Bu konunun bugün iyi irdelenmesi şart, herkesin şunu iyi bilmesi, görmesi gerekiyor, yüksek enflasyon ve sürdürülebilir büyüme, beraber olamayacak iki konu.
Sürdürülebilir bir büyüme istiyor isek, istememiz de şart, enflasyonu yüzde bir ya da iki mertebesine kalıcı olarak indirmek gerekiyor.
“Biraz yüksek enflasyon iyidir” lafı iktisat süreçlerinin en aptalca lafıdır, bunu bilelim.
Gelelim çok iyi seyreden kamu maliyesi dengelerine rağmen enflasyon oranının neden ABD, AB ortalamalarının yaklaşık beş katı kadar olduğu konusuna.
İtiraf edeyim, bu sorunun yanıtını ben de çok iyi bilmiyorum.
Ama, bildiğim, her ay yüksek çıkan enflasyon oranlarını bibere, patlıcana bağlamanın anlamsızlığı.

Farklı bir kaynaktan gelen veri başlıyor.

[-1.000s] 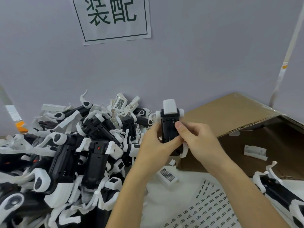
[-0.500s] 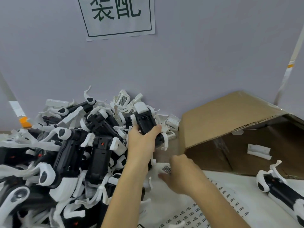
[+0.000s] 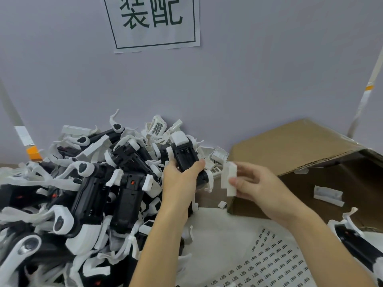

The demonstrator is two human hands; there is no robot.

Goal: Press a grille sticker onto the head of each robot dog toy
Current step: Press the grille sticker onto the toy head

Merkez Bankası Başkanımız da, geçen haftalarda, sonbahar sonlarına doğru enflasyon düşmez ise, çok düşük bir ihtimaldir, konunun yeniden düşünüleceğini ifade etti.
Bu açıklamadan benim anladığım Merkez Bankası’nın da enflasyonun kökenleri konusunda çok net bir kanaatinin olmadığı, zaten olsa idi, doğru önlemlerle mesele çözülür idi.

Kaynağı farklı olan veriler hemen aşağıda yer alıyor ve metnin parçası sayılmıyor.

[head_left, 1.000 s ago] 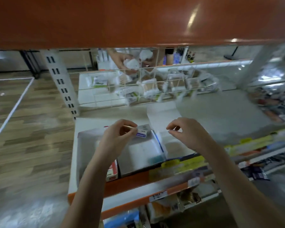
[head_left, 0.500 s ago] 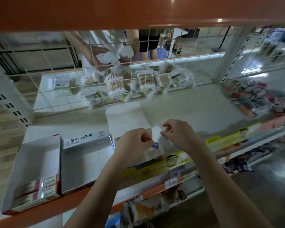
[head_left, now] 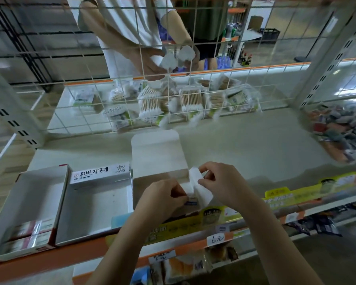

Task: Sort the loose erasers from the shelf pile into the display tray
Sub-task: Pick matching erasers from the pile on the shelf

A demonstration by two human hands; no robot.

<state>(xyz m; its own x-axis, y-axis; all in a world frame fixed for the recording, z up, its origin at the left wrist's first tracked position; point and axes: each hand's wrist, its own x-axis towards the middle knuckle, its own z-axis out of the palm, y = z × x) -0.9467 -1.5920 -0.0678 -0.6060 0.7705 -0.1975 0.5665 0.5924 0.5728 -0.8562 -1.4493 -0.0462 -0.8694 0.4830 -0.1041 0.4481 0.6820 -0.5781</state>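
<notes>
Above the shelf's front edge, both hands' fingers (head_left: 201, 183) pinching a white eraser (head_left: 190, 187).

A shop, a stationery-and-sundries aisle, is showing here; an orange-edged metal shelf (head_left: 49, 262) is running across the lower frame, carrying yellow price strips (head_left: 280, 197) and a handwritten price tag (head_left: 218, 239) at lower centre; open cardboard display trays (head_left: 95, 202) with printed Korean labels are sitting at lower left; packs of cotton swabs (head_left: 190, 99) are lying behind a white wire grid (head_left: 140, 64) at upper centre; a heap of small packaged goods (head_left: 341, 128) is lying at the right edge; more stocked shelving is showing below.
</notes>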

Aklıma gelen ihtimaller şunlar: Piyasalarda maliyetler artı kar haddi prensibi üzerinden fiyatlama yapabilmeyi sürdüren sektörler var, acaba daha etkin bir rekabet politikası enflasyonun belini kırmada etkin olabilir mi?
Aklıma gelen ikinci bir ihtimal de milli muhasebe hesaplarında göremediğimiz aktarımların mevcut olma ihtimali, unutmayalım, ülkemiz Türkiye’de ortalama mükellef (dolaysız vergi) geliri ile ortalama seçmen geliri arasında hiç bir demokraside olmayan bir kopukluk var.
Batıda enflasyonun adeta sıfırlanması bu ülkelerin üniversitelerinde konuya yönelik araştırmaları da durdurdu, bu açıdan akademik destek de alamıyoruz, bunu da unutmayalım.